= List of homicides in Massachusetts =

This is a list of homicides in Massachusetts. The list features only notable homicides that have Wikipedia articles of their own.

The list is divided into three categories:
- 1. Multiple homicides, events in which more than one person was murdered, such as school shootings or familicides.
- 2. Serial killers, individuals who murdered at least three people within Massachusetts.
- 3. Single homicides, incidents involving only one fatality.

==Multiple homicides==
Listed in reverse chronological order.

| Incident | Location | Date | Deaths | Injured | Total | Description |
|---|---|---|---|---|---|---|
| Boston Marathon bombing | Boston | April 15–19, 2013 | 6 | 281 | 287 | Islamic terrorism: Dzhokhar and Tamerlan Tsarnaev carried out a bombing at the 117th Boston Marathon and fatally shot a police officer three days later while on the run.
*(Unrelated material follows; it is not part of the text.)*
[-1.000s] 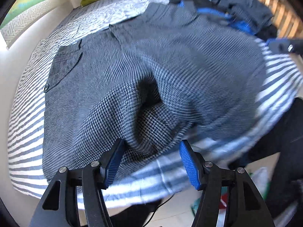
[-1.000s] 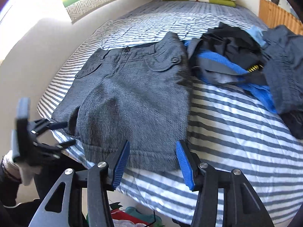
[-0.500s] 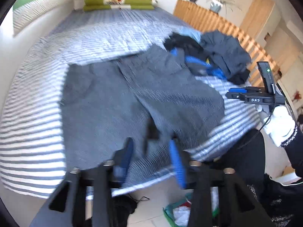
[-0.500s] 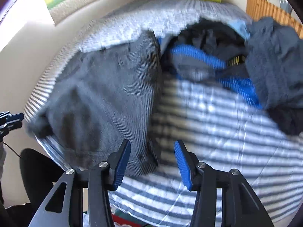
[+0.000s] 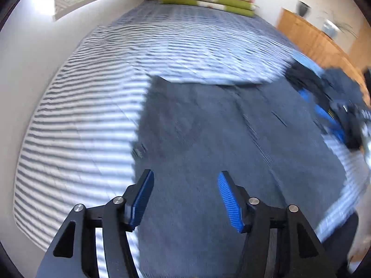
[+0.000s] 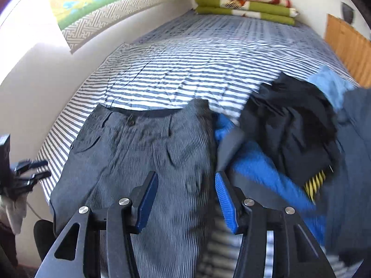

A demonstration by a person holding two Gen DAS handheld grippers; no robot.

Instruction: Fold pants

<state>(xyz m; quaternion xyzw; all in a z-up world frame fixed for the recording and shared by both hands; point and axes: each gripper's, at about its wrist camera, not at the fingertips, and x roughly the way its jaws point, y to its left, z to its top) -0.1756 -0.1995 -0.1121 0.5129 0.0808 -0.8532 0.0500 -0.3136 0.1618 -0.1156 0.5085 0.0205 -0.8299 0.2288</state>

Tamerlan was killed during their fugitive period, while Dzhokhar was apprehended and sentenced to death; he is currently incarcerated at ADX Florence. |
| 2011 Waltham triple murder | Waltham | c. September 11, 2011 | 3 | 0 | 3 | Three men had their throats slashed in an apartment. Tamerlan Tsarnaev (co-perpetrator of the Boston Marathon bombing) and Ibragim Todashev were suspects in the case but were both killed in 2013. |
| Edgewater Technology shooting | Wakefield | December 26, 2000 | 7 | 0 | 7 | Shooting: Michael McDermott killed seven of his co-workers at Edgewater Technology. He is incarcerated at Old Colony Correctional Center as of 2025. |
| Brookline clinic shootings | Brookline | December 30, 1994 | 2 | 5 | 7 | Shooting: John Salvi, a Catholic anti-abortion extremist, carried out attacks at two abortion clinics. He committed suicide in prison in 1996. |
| 1992 Bard College at Simon's Rock shooting | Great Barrington | December 14, 1992 | 2 | 4 | 6 | Shooting: Student Wayne Lo carried out a shooting at Bard College at Simon's Rock, killing one student and one professor. He is currently serving two life sentences. |
| Boston Chinatown massacre | Boston | January 12, 1991 | 5 | 6 | 11 | Shooting: A gang-related attack in which five men were killed execution-style at a gambling den in Boston's Chinatown. Two men were convicted for the massacre, while a third suspect remains a fugitive as of 2025. |
| Blackfriars Massacre | Boston | June 28, 1978 | 5 | 0 | 5 | Shooting: Mob-related massacre that occurred in the Blackfriars Pub in Downtown Boston. The attack, which is believed to have been a robbery-gone-wrong, remains officially unsolved. |
| Borden murders | Fall River | August 4, 1892 | 2 | 0 | 2 | Axe murders: Married couple Andrew and Abby Borden were murdered in their home. Andrew's daughter (and Abby's stepdaughter), Lizzie Borden, was infamously tried and acquitted in the case. |
| Boston Massacre | Boston | March 5, 1770 | 5 | 6 | 11 | Shooting: A confrontation during the American Revolution in which a crowd was opened fire on by British soldiers. |

==Serial killers==
Serial killers who operated solely within or had at least three victims within Massachusetts. Listed in reverse chronological order.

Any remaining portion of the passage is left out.